Penghargaan ini amat besar artinya bagi Koperasi MAP, mengingat kinerja koperasi diaudit tim independen yang berasal dari luar daerah. Penghargaan ini pun menorehkan kesan tersendiri, bahwa berkat kerja keras dan keseriusan pengurus serta loyalitas anggota, membuat koperasi ini mampu mengukir prestasi dan mendapatkan kepercayaan dari masyarakat.

Untuk lebih meningkatkan pelayanan kepada masyarakat, sejak tahun lalu MAP membuka program dana iuran simpanan kesehatan (DISK). Bagi warga yang berminat mengikuti program, maka harus memenuhi persyaratan tertentu.

Persyarakatan itu mencakup warga wajib menyimpan uang senilai Rp 50 ribu/bulan dan berlangsung selama lima tahun. Setelah enam bulan mengikuti progran DISK dan anggota bersangkutan menderita sakit hingga harus diopname, maka setiap hari akan mendapatkan tunjangan sebesar Rp 750 ribu/malam. Bagi anggota, tunjangan ini berlangsung seumur hidup. Akan tetapi, setiap tahun anggota maksimal akan mendapatkan 10 kali tunjangan kesehatan.

Terkendala Modal

Selain tunjangan kesehatan, sejak tahun 2006 Koperasi MAP selalu memberikan bantuan kemanusiaan kepada anggota koperasi. Bagi anggota yang menderita sakit dan harus menjalani rawat inap, atau perempuan yang melahirkan, akan mendapatkan bantuan. Sedangkan jika ada anggota yang meninggal dunia, mendapat santunan dari koperasi.
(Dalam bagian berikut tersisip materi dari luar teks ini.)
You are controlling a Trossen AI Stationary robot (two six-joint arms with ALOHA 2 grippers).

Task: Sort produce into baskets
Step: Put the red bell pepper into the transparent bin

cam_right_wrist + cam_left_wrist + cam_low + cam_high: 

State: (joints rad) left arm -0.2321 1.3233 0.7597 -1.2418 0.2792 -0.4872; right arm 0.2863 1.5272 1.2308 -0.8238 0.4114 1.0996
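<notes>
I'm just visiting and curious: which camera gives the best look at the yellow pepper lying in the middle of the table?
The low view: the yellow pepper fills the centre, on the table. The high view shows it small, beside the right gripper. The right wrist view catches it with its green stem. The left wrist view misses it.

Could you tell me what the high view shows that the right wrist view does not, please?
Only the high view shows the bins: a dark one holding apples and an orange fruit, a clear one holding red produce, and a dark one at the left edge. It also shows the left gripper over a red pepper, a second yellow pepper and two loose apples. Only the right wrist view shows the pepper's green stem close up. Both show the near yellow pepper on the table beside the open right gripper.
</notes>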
“Bantuan atau santunan ini sebagai langkah kemanusiaan, karena selama ini pendekatan MAP selalu atas dasar kekeluargaan,” ujar Sumbawa.

Sikap kekeluargaan lainnya, lanjut dia, diwujudkan jika ada anggota yang menunggak pembayaran pinjaman. Menghadapi hal ini, maka pengurus akan mendatangi agar mengetahui permasalahan yang dihadapi. Jika perlu tambahan modal, maka anggota yang menunggak itu diberikan bantuan keuangan kembali sembari di-support agar permasalahannya tidak berlarut-larut. Berkat pendekatan kekeluargaan, selama ini masalah pembayaran menunggak selalu dapat terselesaikan dengan baik.

Demi memaksimalkan pelayanan kepada masyarakat, Sumbawa berharap ke depannya bisa membuka cabang MAP baru, sehingga bisa mengentaskan dan mengangkat derajat lebih banyak lagi pedagang acung di luar Kota Denpasar.

“Sayangnya, harapan saya ini masih terkendala modal. Semoga bisa segera realisasi,” kata Sumbawa.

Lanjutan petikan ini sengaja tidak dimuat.